TorchLean: Formalizing Neural Networks in Lean
- URL: http://arxiv.org/abs/2602.22631v1
- Date: Thu, 26 Feb 2026 05:11:44 GMT
- Title: TorchLean: Formalizing Neural Networks in Lean
- Authors: Robert Joseph George, Jennifer Cruden, Xiangru Zhong, Huan Zhang, Anima Anandkumar,
- Abstract summary: We introduce TorchLean, a framework that treats learned models as first-class mathematical objects with a single, precise semantics shared by execution and verification.<n>We validate TorchLean end-to-end on certified robustness, physics-informed residual bounds for PINNs, and Lyapunov-style neural controller verification.
- Score: 71.68907600404513
- License: http://creativecommons.org/licenses/by/4.0/
- Abstract: Neural networks are increasingly deployed in safety- and mission-critical pipelines, yet many verification and analysis results are produced outside the programming environment that defines and runs the model.

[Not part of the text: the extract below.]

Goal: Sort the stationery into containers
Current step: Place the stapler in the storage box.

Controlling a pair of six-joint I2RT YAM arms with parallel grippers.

This separation creates a semantic gap between the executed network and the analyzed artifact, so guarantees can hinge on implicit conventions such as operator semantics, tensor layouts, preprocessing, and floating-point corner cases. We introduce TorchLean, a framework in the Lean 4 theorem prover that treats learned models as first-class mathematical objects with a single, precise semantics shared by execution and verification. TorchLean unifies (1) a PyTorch-style verified API with eager and compiled modes that lower to a shared op-tagged SSA/DAG computation-graph IR, (2) explicit Float32 semantics via an executable IEEE-754 binary32 kernel and proof-relevant rounding models, and (3) verification via IBP and CROWN/LiRPA-style bound propagation with certificate checking. We validate TorchLean end-to-end on certified robustness, physics-informed residual bounds for PINNs, and Lyapunov-style neural controller verification, alongside mechanized theoretical results including a universal approximation theorem. These results demonstrate a semantics-first infrastructure for fully formal, end-to-end verification of learning-enabled systems.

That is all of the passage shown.